Problem to work on: Within this material, find every line where the string "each" appears, and copy it out.

Source material:
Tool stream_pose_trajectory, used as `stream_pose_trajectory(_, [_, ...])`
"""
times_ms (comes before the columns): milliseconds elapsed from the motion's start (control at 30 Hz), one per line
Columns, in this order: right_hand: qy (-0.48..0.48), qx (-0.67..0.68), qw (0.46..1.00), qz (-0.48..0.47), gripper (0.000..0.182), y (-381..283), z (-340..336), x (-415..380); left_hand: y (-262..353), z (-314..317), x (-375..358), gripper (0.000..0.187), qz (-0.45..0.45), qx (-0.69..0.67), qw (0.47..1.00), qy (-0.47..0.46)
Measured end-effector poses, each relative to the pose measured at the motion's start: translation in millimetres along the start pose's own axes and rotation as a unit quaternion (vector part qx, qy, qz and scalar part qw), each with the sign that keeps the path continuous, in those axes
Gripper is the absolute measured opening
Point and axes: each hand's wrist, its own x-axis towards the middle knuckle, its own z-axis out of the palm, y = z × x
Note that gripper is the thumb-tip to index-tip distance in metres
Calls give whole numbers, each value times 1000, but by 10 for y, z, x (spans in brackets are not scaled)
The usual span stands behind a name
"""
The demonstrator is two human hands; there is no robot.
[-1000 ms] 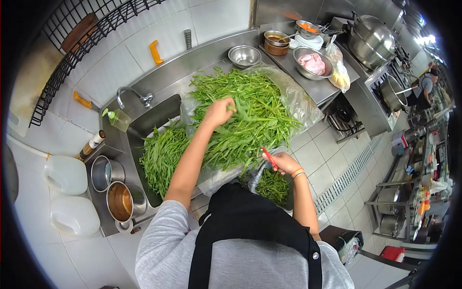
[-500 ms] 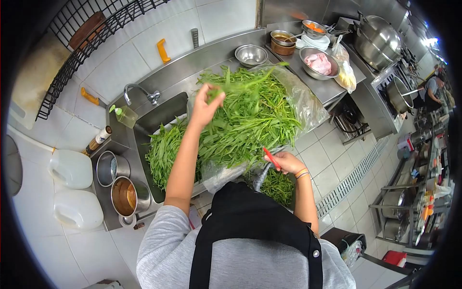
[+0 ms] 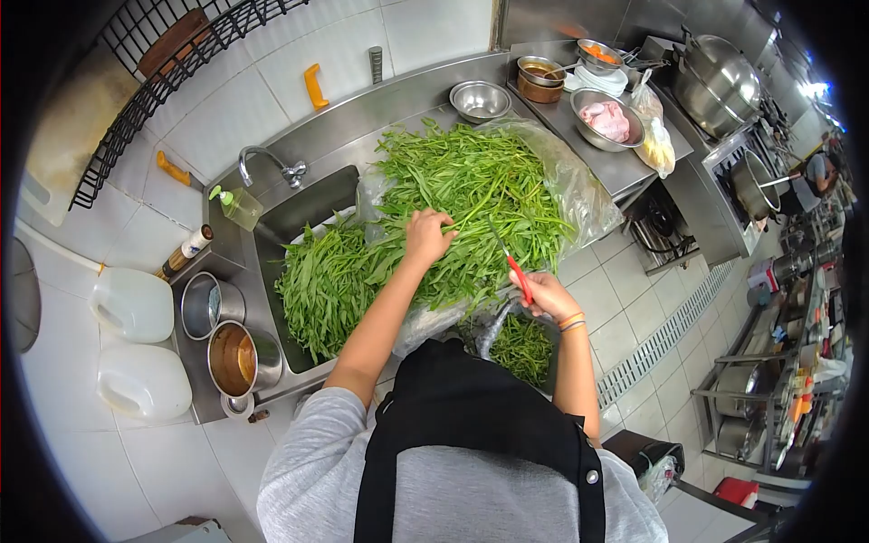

Task result:
Measured end-effector poses, each relative to the pose measured at the motion's start: translation in millimetres along the start pose's own axes and rotation as a unit quaternion (vector part qx, qy, qz and scalar part qw), each with the sign that keeps the path continuous, in those axes
Point and axes: each hand's wrist, its own x-axis towards the middle knuckle, its own z-axis out of the palm, y = z × x
Calls give whole numbers, each value times 1000, but by 10 for y, z, x (spans in brackets are not scaled)

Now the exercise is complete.